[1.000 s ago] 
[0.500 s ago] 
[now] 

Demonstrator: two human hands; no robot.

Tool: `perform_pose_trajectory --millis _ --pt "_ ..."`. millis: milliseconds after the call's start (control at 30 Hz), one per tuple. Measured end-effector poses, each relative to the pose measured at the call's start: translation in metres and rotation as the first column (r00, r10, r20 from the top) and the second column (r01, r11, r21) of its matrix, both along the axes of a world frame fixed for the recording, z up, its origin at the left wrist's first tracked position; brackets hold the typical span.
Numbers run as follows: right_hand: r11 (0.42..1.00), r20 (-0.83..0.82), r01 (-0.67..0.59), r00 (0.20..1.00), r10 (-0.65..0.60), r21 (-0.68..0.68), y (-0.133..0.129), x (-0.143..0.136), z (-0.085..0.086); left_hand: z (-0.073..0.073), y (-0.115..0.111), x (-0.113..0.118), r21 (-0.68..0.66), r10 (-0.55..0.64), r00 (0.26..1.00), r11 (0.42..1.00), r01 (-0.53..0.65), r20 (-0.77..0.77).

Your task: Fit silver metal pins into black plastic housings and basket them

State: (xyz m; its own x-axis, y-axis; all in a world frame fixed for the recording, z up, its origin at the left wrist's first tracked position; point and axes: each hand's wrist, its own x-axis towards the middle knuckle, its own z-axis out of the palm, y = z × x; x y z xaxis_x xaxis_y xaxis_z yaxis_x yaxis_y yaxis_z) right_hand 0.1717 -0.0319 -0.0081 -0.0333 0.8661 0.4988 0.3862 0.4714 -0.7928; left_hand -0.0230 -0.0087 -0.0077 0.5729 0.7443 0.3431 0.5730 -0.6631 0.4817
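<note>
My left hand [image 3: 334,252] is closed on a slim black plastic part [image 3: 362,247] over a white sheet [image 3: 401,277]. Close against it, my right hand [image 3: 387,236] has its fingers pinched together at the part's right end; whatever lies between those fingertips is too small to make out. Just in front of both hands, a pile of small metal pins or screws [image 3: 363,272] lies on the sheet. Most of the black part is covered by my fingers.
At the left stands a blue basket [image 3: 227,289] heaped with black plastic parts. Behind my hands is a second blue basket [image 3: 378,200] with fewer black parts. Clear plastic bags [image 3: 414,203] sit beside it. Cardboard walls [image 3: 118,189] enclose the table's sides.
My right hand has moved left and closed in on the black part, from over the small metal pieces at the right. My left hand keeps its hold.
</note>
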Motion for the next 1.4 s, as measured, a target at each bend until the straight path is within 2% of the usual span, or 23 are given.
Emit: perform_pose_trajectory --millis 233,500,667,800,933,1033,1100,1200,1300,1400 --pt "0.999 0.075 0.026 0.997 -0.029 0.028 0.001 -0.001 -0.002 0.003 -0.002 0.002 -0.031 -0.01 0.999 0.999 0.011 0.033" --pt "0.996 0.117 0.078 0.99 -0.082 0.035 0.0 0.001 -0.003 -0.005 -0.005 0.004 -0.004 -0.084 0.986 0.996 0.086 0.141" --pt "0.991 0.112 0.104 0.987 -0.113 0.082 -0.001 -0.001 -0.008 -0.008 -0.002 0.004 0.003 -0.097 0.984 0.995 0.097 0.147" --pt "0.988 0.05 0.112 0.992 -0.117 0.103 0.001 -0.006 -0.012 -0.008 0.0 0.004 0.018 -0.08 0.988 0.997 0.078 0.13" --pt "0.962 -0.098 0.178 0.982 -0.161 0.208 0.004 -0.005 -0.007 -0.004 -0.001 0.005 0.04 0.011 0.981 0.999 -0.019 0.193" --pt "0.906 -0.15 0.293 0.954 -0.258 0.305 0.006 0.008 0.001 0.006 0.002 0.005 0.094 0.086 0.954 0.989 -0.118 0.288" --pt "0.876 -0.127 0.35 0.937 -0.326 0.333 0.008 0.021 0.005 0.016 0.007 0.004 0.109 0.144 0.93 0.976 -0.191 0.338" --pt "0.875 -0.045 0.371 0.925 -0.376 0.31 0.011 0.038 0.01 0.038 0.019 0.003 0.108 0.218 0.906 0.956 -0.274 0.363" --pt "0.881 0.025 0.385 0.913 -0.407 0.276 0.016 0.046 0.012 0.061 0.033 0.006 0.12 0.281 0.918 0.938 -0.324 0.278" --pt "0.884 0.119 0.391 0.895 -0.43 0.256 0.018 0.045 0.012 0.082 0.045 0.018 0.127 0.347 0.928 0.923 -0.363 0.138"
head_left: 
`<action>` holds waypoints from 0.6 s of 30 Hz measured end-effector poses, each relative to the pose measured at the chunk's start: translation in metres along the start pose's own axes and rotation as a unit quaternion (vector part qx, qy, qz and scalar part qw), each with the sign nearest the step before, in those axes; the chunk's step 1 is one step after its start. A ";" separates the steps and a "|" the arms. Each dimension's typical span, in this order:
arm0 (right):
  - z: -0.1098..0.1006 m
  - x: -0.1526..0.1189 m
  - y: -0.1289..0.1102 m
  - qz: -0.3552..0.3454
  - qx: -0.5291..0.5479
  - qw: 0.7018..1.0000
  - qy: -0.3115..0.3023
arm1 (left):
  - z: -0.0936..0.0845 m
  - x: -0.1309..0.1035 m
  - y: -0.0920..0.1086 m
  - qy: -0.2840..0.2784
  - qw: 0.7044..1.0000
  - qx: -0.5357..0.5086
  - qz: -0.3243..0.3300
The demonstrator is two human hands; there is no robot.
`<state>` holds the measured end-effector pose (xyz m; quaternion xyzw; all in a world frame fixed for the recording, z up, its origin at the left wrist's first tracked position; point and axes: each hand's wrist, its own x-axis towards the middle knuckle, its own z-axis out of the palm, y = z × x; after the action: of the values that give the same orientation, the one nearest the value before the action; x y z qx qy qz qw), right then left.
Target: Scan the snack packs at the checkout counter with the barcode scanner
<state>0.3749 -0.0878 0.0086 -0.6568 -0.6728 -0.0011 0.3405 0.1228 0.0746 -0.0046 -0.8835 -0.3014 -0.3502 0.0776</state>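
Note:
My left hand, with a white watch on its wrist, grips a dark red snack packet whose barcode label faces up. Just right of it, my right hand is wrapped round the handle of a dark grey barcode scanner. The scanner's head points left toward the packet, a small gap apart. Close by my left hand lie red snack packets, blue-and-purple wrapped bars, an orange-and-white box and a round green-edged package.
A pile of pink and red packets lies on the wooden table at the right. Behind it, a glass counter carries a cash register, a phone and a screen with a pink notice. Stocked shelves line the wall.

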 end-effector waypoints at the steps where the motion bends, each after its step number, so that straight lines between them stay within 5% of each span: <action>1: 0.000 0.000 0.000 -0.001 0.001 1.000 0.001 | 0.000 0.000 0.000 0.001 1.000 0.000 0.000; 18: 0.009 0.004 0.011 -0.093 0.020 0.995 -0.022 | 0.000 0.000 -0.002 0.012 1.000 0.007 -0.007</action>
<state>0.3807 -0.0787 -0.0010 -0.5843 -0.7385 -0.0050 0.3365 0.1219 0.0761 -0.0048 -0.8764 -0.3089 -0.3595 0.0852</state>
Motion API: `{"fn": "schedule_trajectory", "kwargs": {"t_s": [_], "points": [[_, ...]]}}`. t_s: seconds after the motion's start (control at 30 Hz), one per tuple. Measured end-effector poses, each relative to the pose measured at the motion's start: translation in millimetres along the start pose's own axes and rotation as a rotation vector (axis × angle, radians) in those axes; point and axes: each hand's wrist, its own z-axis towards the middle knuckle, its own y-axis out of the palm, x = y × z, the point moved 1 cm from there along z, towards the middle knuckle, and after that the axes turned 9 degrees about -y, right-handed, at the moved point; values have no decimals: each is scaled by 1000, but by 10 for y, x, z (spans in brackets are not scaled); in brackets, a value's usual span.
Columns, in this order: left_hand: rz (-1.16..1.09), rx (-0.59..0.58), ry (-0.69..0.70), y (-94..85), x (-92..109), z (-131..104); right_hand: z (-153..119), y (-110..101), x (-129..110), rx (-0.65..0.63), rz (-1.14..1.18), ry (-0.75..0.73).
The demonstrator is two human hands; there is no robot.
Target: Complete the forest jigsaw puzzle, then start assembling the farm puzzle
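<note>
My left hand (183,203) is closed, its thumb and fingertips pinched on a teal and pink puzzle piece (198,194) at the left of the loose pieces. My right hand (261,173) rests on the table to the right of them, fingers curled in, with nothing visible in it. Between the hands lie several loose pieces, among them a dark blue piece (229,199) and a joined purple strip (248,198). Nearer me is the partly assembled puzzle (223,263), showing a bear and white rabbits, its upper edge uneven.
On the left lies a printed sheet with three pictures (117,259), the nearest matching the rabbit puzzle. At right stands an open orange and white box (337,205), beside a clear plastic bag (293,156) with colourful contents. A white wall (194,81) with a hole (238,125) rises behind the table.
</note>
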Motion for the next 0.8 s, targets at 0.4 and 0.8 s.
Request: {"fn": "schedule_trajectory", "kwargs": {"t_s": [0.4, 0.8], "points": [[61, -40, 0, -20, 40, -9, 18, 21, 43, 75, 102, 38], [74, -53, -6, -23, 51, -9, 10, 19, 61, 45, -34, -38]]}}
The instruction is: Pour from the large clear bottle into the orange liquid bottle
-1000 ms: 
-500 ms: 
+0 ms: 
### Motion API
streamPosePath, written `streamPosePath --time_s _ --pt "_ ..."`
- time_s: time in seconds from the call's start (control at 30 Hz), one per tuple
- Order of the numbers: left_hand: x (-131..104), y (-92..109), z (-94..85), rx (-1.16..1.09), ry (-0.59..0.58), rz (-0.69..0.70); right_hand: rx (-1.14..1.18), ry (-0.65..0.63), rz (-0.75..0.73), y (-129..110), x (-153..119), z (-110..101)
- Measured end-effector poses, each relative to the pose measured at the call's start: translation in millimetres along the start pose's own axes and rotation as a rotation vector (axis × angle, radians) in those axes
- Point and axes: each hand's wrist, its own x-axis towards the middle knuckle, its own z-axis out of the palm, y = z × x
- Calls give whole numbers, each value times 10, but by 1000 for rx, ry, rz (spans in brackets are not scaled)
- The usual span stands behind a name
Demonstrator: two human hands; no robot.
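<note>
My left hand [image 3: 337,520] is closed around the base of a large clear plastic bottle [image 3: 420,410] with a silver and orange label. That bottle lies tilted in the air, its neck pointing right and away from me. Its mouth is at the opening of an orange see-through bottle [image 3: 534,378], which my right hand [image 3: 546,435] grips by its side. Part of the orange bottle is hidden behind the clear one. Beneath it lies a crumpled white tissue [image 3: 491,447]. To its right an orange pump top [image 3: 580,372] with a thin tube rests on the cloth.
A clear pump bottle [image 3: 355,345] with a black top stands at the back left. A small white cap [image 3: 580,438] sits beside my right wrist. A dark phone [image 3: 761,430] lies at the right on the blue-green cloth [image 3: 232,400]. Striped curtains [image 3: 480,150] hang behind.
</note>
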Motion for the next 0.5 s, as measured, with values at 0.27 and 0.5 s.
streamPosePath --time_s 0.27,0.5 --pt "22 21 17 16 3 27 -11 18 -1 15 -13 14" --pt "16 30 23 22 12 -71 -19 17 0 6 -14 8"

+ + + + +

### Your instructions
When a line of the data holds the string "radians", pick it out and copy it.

### Response
Motion API: `{"fn": "schedule_trajectory", "kwargs": {"t_s": [_], "points": [[_, ...]]}}`. t_s: seconds after the motion's start (control at 30 Hz), one per tuple. Measured end-effector poses, each relative to the pose measured at the motion's start: translation in millimetres along the start pose's own axes and rotation as a rotation vector (axis × angle, radians) in those axes; point and axes: each hand's wrist, its own z-axis towards the middle knuckle, its own y-axis out of the palm, x = y × z, the point moved 1 cm from there along z, towards the middle knuckle, and after that the axes turned 9 degrees about -y, right-handed, at the moved point; values have no decimals: each is scaled by 1000, but by 10 for y, x, z (spans in brackets are not scaled); in brackets, a value's usual span.
- Measured end-effector poses, each relative to the pose measured at the call's start: translation in millimetres along the start pose's own axes and rotation as a rotation vector (axis × angle, radians) in those axes

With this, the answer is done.